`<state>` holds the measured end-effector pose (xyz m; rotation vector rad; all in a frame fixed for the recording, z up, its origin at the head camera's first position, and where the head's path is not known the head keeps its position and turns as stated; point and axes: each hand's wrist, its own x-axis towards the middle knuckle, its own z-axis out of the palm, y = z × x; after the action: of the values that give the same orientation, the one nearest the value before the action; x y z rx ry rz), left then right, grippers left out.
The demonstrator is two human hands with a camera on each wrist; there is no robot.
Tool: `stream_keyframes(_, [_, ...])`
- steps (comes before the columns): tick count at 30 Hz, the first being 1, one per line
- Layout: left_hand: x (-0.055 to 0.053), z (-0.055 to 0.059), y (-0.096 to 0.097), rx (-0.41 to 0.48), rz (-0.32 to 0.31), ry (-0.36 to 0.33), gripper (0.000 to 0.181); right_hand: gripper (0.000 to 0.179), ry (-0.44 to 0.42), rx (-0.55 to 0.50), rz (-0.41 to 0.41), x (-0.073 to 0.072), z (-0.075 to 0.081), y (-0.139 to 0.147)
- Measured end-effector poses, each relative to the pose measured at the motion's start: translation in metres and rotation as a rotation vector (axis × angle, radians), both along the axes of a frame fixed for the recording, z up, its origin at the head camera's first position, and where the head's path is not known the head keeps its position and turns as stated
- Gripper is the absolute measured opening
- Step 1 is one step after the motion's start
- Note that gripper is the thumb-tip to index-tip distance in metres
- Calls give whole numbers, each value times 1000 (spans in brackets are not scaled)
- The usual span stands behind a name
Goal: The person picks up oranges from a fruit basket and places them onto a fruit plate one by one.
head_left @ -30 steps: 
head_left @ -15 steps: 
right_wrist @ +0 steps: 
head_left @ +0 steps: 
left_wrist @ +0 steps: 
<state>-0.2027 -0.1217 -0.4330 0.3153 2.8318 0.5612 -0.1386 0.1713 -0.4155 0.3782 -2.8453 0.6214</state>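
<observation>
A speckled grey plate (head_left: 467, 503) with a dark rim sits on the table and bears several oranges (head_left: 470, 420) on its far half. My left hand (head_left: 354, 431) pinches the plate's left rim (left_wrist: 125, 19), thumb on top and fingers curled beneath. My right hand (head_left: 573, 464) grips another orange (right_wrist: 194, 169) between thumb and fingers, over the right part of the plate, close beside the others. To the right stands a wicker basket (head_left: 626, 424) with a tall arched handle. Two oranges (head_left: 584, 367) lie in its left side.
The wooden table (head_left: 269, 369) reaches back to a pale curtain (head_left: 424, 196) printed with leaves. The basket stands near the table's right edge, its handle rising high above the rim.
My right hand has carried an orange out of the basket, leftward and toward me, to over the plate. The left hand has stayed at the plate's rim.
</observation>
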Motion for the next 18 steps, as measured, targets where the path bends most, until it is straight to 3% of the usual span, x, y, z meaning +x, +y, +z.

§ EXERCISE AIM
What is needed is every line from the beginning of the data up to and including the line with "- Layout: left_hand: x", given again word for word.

§ WRITTEN RESPONSE
`<state>` holds the measured end-effector pose (xyz m; rotation vector rad; all in a frame fixed for the recording, z up, its origin at the head camera's first position, and where the head's path is not known the head keeps its position and turns as stated; point and axes: each hand's wrist, its own x-axis towards the middle knuckle, its own z-axis out of the palm, y = z × x; after the action: of the values that give the same orientation, the one nearest the value before the action; x y z rx ry rz), left then right, grippers left out.
The demonstrator is two human hands with a camera on each wrist; there is no robot.
Tool: `stream_keyframes(_, [_, ...])`
- steps (comes before the columns): tick count at 30 Hz, the first being 1, one per line
- Layout: left_hand: x (-0.055 to 0.053), z (-0.055 to 0.059), y (-0.096 to 0.097), rx (-0.41 to 0.48), rz (-0.32 to 0.31), ry (-0.36 to 0.33), gripper (0.000 to 0.181); right_hand: gripper (0.000 to 0.179), ry (-0.44 to 0.42), rx (-0.55 to 0.50), rz (-0.41 to 0.41), x (-0.073 to 0.072), z (-0.075 to 0.081), y (-0.139 to 0.147)

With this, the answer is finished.